Le principal inconvénient est que les fascistes vont essayer d’identifier des membres de votre groupe et de s’en prendre à vous physiquement. Rester aussi anonyme que possible est le meilleur moyen de minimiser ce problème. Des photos de membres et toutes les informations personnelles qu’ils trouveront peuvent être postées sur des forums suprémacistes, et des ’antifascistes ont déjà été blessés voir tués dans leur engagement. Si vous y êtes confrontés, les fascistes se souviendront de vous pour plusieurs années. Gardez à l’esprit que les antifascistes qui ne sont pas des hommes blancs ont été ciblés beaucoup plus souvent par les fascistes : les femmes subissent plus de harcèlement en ligne, et les personnes racisées sont souvent ciblées individuellement lors de combats.

Engagements

Si vous formez un groupe antifa, il sera attendu de vous plusieurs choses :

1) Repérer les activités des nationalistes, de l’extrême droite et des fascistes. Il sera attendu de votre groupe de documenter sur les groupes et organisations fascistes qui vous entourent. Cela signifie recueillir des informations sur qui fait quoi, et connaître la composition et les personnes clés des groupes actifs. Une fois les informations vérifiées, les groupes antifas publient régulièrement ces informations sous un format accessible publiquement. Il est aussi crucial d’alerter les cibles concernées des menaces contre elles que vous trouverez en faisant vos recherches.

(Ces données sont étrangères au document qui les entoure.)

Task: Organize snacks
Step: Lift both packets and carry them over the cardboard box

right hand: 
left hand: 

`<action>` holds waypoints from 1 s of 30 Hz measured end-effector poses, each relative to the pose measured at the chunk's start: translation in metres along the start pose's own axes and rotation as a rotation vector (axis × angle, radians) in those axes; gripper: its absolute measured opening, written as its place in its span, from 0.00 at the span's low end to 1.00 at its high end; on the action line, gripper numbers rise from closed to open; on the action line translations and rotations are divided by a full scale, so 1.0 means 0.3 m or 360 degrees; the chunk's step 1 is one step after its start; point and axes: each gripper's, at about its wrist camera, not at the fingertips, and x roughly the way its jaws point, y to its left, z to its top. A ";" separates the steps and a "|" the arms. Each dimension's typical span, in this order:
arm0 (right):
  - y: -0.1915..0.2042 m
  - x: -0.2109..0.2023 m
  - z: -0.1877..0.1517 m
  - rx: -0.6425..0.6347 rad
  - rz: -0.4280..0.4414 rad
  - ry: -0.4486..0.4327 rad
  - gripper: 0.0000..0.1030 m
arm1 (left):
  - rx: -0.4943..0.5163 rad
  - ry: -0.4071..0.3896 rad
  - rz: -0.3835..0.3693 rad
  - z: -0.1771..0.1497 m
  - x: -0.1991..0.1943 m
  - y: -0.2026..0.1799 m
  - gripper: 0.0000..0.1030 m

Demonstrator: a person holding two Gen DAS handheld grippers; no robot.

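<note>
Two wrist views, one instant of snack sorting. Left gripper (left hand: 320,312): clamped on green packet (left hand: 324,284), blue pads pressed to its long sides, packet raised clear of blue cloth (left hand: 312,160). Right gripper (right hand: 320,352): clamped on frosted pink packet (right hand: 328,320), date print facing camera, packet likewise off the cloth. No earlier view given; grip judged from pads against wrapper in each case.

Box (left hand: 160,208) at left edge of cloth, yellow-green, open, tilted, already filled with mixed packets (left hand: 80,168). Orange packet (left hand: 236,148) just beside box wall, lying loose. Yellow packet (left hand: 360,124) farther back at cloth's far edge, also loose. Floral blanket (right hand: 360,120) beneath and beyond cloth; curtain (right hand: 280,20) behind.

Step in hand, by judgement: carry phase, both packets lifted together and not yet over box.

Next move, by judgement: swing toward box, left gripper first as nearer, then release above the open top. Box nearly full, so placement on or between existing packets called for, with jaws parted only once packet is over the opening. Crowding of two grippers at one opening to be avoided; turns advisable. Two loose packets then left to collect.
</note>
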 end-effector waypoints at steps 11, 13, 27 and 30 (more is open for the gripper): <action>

2) S’opposer à l’organisation publique de l’extrême droite. Si le Klan (KKK) ou le National Socialist Movement tient un rassemblement public, si des porte-paroles de l’alt-right viennent dans votre ville, ou si le Daily Stormer tient un meeting, il sera attendu de votre part d’organiser une contre-manifestation. Si ils lancent une campagne de pose d’affiches et de stickers, vous ne devriez pas juste les retirer mais aussi mettre les votre ; combattez aussi leurs campagnes de sensibilisation publique.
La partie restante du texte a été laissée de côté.